Cent ans de sagesse et de complexités – Jornal da USP

L’un des plus grands penseurs contemporains, le Français Edgar Morin achève un siècle de vie. Et célèbre en publiant un nouveau livre

de Marcello Rollemberg

Le penseur français Edgar Morin : « Le mot ‘philosophe’ pourrait bien me convenir, mais aujourd’hui la philosophie, en général, s’est refermée sur elle-même et ma philosophie est une philosophie qui observe le monde, les événements » – Photo : Wikipedia

« La vie est courte, l’art est long », a popularisé le poète romain Sénèque, dans un aphorisme qui a gagné les siècles. C’est-à-dire que l’art demeure même lorsque son auteur a déjà franchi la frontière entre le terrestre et l’éthéré. Le rêve de tout le monde, cependant, est que l’art – culture, conscience, création, nommez-le comme vous voulez – suive pari passu notre marche, l’existence s’allongeant au point de faire se toucher les parallèles qui accompagnent la création et la vie, plutôt que de se toucher. Est-ce une chimère ? Pour quelques-uns encore, non, l’art pérenne se confondant avec une vie longue et créative. Juste deux exemples : le cinéaste portugais Manoel de Oliveira a vécu jusqu’à 107 ans, très actif et a travaillé jusqu’au bout sur trois projets inachevés.

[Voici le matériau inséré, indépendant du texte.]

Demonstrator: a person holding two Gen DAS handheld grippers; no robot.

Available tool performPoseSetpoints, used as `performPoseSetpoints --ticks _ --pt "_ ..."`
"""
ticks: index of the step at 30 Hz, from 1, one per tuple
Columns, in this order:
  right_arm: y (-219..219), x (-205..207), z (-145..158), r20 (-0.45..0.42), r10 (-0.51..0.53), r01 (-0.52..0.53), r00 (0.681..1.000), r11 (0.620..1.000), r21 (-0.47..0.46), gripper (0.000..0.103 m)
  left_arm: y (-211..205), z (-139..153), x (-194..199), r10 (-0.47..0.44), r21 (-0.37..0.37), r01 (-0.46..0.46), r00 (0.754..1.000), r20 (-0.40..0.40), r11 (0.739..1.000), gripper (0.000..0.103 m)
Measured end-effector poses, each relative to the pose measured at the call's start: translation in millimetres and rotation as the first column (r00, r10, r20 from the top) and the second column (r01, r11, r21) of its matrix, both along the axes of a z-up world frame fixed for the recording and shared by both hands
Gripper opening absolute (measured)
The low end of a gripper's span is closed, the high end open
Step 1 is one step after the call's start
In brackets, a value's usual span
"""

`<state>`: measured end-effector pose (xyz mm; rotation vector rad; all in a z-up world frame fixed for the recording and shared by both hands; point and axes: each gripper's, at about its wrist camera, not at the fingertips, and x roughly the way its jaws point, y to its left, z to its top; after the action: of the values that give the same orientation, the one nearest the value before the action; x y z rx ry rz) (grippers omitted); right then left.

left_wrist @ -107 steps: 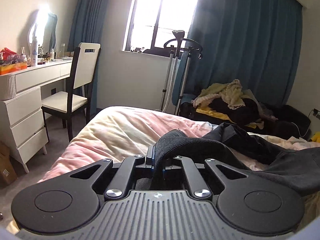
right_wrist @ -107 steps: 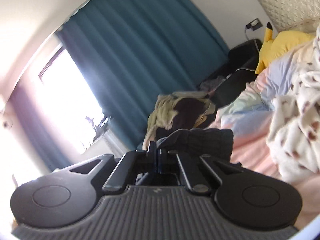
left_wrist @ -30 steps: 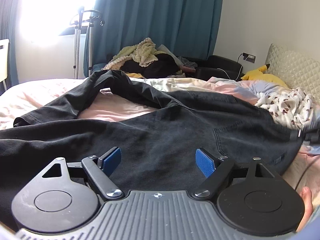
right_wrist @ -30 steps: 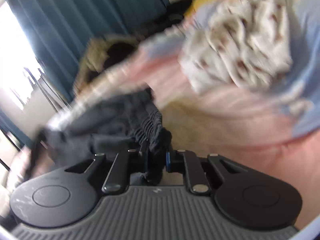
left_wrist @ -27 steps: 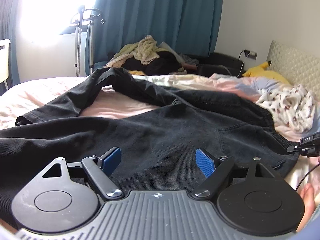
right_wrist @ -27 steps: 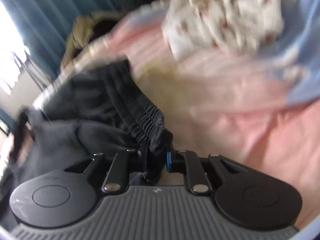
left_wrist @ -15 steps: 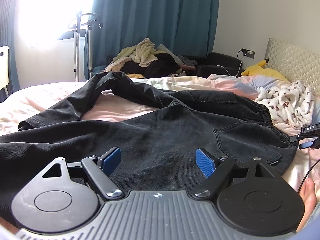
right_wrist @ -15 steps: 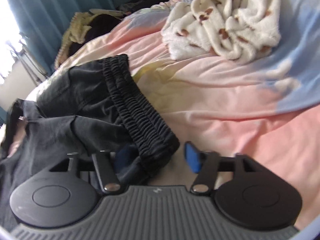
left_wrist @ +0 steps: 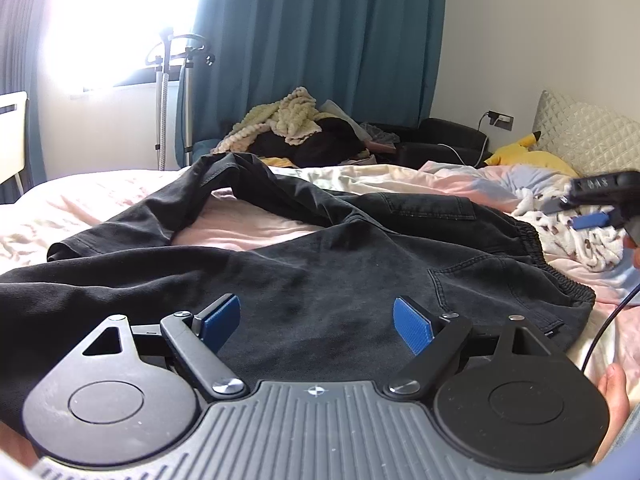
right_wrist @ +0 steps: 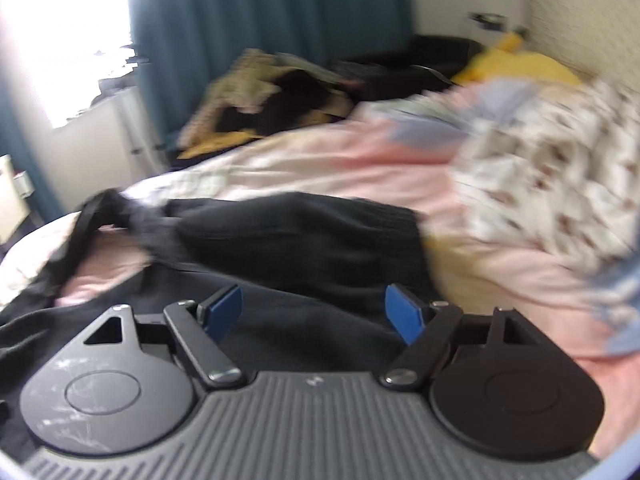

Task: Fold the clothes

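The left gripper hangs low and level over the bed, its blue-padded fingers spread wide with nothing between them. Right beneath and ahead of it lie the black trousers, laid out across the pink duvet. Their elastic waistband lies off to the right of the gripper, and one leg humps up into a fold towards the curtain side, leaving a patch of pink bedding showing between the two legs.

The right gripper is also held low, pointing across the trousers, and its blue pads stand well apart, gripping nothing. Its view is smeared by blur, so finer detail of the cloth there is lost. From the left wrist camera, the same right gripper shows at the far right, above the bedding just beyond the waistband.

Past the waistband, a white fleece garment with brown spots is crumpled on the duvet. Farther on, a yellow plush toy sits against the quilted headboard. Beyond the far edge of the bed a heap of clothes lies in front of the teal curtain, with a garment steamer stand next to the bright window.
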<state>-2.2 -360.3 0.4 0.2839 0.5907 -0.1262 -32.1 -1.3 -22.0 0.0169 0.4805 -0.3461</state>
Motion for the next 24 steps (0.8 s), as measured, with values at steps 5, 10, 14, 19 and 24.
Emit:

Et l’architecte Oscar Niemeyer a travaillé dans son bureau presque jusqu’au bout, à la veille de son 105e anniversaire. A ceux-ci, il existe peut-être désormais un paradigme de cette longévité alliée à l’extrême lucidité en ces temps étranges : le sociologue et philosophe français Edgar Morin, créateur de la théorie de la « pensée complexe », qui achève en ce jour 8 un siècle de vie. . Et comment fête-t-il ce centenaire ? Lancement d’un autre livre, qui s’ajoute aux 70 qu’il a publiés au cours de sa vie prolifique. Dans Leçons d’un siècle de vie (Les leçons d’un siècle de vie, en traduction littérale), le penseur de la transdisciplinarité rappelle des étapes cruciales de sa vie, met en évidence les erreurs qui ont pu être commises, la difficulté de comprendre le présent et la nécessité d’exercer une autocritique pour la vie en société. Un inventaire long et essentiel des cicatrices et des réalisations.

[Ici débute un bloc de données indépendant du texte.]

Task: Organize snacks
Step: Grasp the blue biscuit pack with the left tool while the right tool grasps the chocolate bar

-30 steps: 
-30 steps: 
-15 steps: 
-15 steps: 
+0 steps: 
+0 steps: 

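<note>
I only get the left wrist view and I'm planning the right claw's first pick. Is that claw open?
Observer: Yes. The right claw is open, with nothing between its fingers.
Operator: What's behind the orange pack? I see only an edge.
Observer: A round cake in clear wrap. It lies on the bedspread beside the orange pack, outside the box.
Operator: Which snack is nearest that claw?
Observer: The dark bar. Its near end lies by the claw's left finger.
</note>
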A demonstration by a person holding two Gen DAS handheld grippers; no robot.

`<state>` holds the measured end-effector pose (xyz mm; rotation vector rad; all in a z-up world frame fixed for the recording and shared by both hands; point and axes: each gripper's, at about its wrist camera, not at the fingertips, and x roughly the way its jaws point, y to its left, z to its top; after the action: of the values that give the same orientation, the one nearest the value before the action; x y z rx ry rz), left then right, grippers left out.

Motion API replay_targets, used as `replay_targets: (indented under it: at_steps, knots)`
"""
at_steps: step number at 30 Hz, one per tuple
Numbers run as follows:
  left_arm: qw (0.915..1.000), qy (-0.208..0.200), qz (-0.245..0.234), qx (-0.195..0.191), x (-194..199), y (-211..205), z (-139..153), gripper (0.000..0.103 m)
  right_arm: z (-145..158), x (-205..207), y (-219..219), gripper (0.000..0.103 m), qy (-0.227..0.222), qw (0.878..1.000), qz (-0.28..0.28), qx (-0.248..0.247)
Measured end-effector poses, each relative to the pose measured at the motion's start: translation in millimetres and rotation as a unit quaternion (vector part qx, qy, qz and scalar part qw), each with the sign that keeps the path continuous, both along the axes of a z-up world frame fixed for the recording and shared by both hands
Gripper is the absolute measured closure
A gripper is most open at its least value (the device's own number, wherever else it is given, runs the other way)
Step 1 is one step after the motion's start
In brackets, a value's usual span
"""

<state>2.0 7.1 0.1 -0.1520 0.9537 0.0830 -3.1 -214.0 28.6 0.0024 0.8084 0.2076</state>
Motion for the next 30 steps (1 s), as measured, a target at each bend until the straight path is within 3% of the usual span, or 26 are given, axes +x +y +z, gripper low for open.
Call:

Le nouveau livre d’Edgar Morin – Photo : Divulgation

Selon Morin, comme le souligne le site de Radio France Internationale (RFI), l’une des grandes leçons de sa vie a été de cesser de croire à la pérennité du présent, à la continuité et à la prévisibilité du futur. « L’histoire humaine est relativement intelligible a postériori, mais toujours imprévisible a priori», écrit-il dans son nouveau livre. Et compte tenu de cette imprévisibilité du présent, souligne le penseur, il est facile de se tromper. Il en énumère au moins deux qu’il aurait commis tout au long de sa trajectoire politique et intellectuelle : son pacifisme avant la Seconde Guerre mondiale, qui l’empêchait de voir la vraie nature du nazisme – il réparera plus tard cette erreur, étant un membre actif de la Résistance française. , où il adopte le nom de code « Morin », qui l’accompagnera pour toujours après la guerre, laissant de côté le nom de famille juif sépharade Nahoum. L’autre était sa croyance dans le système soviétique, qui a ensuite été abandonné. « Mon séjour de six ans dans l’univers stalinien m’a appris les pouvoirs de l’illusion, de l’erreur et de l’histoire mensongère », se souvient-il dans Leçons d’un siècle de vie.

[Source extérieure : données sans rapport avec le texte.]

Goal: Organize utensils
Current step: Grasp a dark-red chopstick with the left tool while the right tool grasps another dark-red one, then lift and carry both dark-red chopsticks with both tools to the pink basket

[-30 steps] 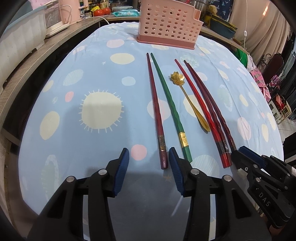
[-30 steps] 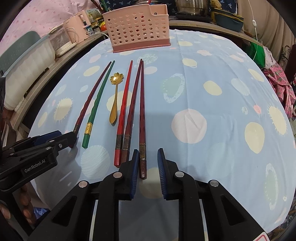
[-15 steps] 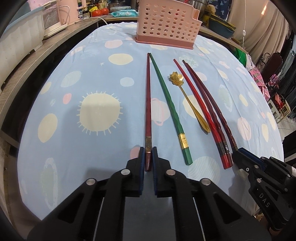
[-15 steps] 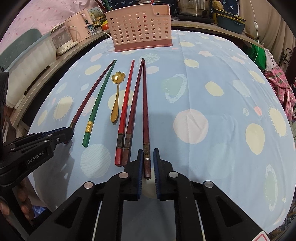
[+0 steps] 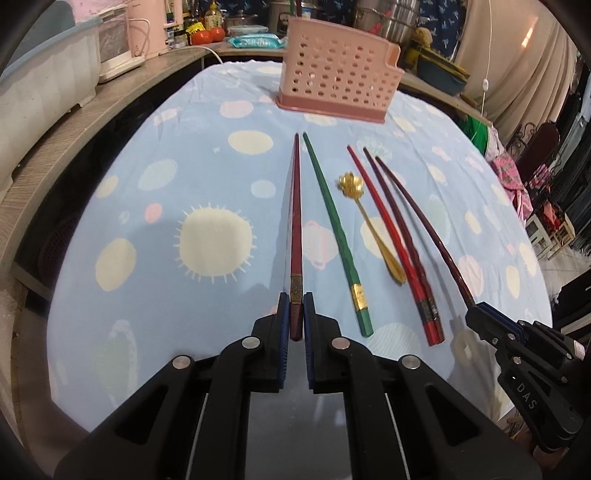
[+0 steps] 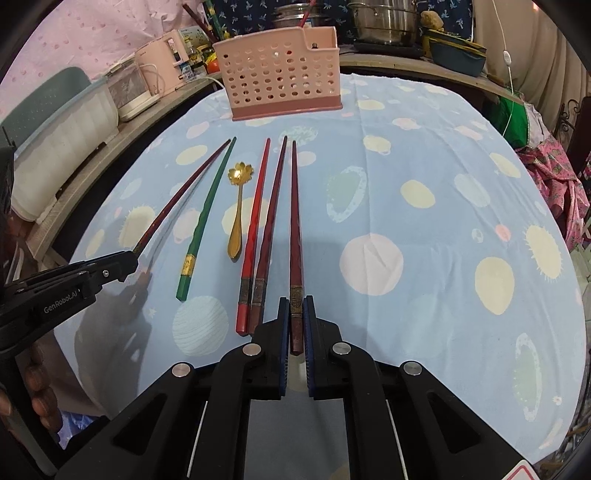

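My left gripper [image 5: 294, 301] is shut on the thick end of a dark red chopstick [image 5: 296, 221], held a little above the cloth and pointing at the pink utensil basket [image 5: 338, 86]. My right gripper [image 6: 295, 304] is shut on another dark red chopstick [image 6: 294, 221], also raised. On the cloth between them lie a green chopstick [image 5: 336, 229], a gold flower-headed spoon [image 5: 369, 225], a bright red chopstick [image 5: 391, 236] and a dark maroon chopstick [image 5: 404, 240]. The basket also shows in the right wrist view [image 6: 280, 77].
The table carries a blue cloth with pale dots [image 6: 424, 206]. A wooden counter [image 5: 74, 122] runs along the left with a white tub [image 5: 40, 92] and a pink appliance [image 6: 162, 62]. Pots and bowls [image 6: 388, 22] stand behind the basket. The table edge drops off at right.
Both grippers closed from open onto their dark red chopsticks and have lifted them slightly; each chopstick now lines up with its gripper's axis.
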Demonstrator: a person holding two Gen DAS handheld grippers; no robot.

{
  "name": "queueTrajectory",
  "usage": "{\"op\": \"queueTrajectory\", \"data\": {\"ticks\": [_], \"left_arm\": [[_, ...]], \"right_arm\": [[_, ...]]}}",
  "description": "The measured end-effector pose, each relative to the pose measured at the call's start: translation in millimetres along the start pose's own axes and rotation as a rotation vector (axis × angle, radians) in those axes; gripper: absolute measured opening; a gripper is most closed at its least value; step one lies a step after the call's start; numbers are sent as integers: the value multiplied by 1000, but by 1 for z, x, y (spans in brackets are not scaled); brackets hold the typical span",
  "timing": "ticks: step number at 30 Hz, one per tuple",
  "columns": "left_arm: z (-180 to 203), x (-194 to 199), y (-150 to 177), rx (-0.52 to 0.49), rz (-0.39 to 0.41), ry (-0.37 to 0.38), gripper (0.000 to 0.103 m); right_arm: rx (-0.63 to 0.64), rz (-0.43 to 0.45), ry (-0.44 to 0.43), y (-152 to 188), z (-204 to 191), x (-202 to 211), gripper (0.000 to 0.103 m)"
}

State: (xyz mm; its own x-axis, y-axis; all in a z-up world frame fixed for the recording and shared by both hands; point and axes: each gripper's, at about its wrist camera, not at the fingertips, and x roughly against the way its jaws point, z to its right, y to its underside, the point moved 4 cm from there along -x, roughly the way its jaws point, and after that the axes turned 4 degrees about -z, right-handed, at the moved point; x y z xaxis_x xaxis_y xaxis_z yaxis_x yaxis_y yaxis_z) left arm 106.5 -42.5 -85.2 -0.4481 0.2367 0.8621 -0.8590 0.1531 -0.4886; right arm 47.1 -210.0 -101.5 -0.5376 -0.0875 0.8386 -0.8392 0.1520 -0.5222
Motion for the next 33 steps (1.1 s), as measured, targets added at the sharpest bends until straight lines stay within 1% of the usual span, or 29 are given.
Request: {"op": "queueTrajectory", "data": {"ticks": [7, 17, 24, 30, 33], "left_arm": [[-3, 33, -18, 22, 80, 24, 7], [-5, 78, -54, 42, 205, 45, 7], [-5, 98, -86, 36, 271, 40, 7], [0, 112, -114, 17, 328, 29, 7], [2, 113, -126, 14, 343, 26, 7]], "right_arm": [[-14, 72, -14, -15, 3, 28, 7], [-53, 211, -54, -57, 11, 76, 7], [-72, 283, -68, -92, 16, 99, 7], [-72, 339, -81, -122, 17, 112, 7], [-74, 361, -82, -136, 19, 114, 7]]}}
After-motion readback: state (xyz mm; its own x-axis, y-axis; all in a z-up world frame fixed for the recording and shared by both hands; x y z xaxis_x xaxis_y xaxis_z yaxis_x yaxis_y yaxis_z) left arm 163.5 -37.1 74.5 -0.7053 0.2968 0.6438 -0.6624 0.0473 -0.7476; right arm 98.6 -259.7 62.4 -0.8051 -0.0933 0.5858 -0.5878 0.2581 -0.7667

Mais, entre erreurs et réussites, au tableau des sommes et des dettes, Edgar Morin a eu beaucoup plus raison. Le récit final est totalement en sa faveur – et son œuvre et son histoire personnelle et intellectuelle sont là pour le prouver. Une œuvre, il faut le noter, monumentale, non seulement par le nombre de livres publiés, mais surtout – bien sûr – par la qualité et l’importance des idées qu’il a établies.

« Il est impossible de rendre compte de l’importance de ses apports scientifiques, philosophiques, anthropologiques, sociologiques, pédagogiques, mais surtout épistémologiques », écrit-il dans un récent article du journal. Valeur économique professeur principal à l’Institut de l’énergie et de l’environnement de l’USP et chroniqueur à la Rádio USP José Eli da Veiga. Dans son texte, Veiga fait référence aux six volumes de La méthode, peut-être la plus grande œuvre de Morin, qui traite de « la nature de la vie, des idées, de l’humanité et de l’éthique ». Acceptant la tortuosité de surmonter les « 2 500 pages difficiles » des volumes, le professeur indique une autre voie pour les débutants désireux de « plonger plus profondément » : Mon chemin, aux éditions Bertrand Brasil en 2010. « Il n’y a pas de meilleure introduction à l’œuvre monumentale de Morin que ces treize entretiens, accordés en 2008, à la journaliste Djénane Tager. Dans le langage courant, sont mis en évidence ses apports sociologiques, les études de physique et de biologie qui l’ont conduit à la théorie de la complexité, la justification du choix du terme « méthode », sa manière d’analyser l’état du monde », dit José Eli da Veiga dans votre article.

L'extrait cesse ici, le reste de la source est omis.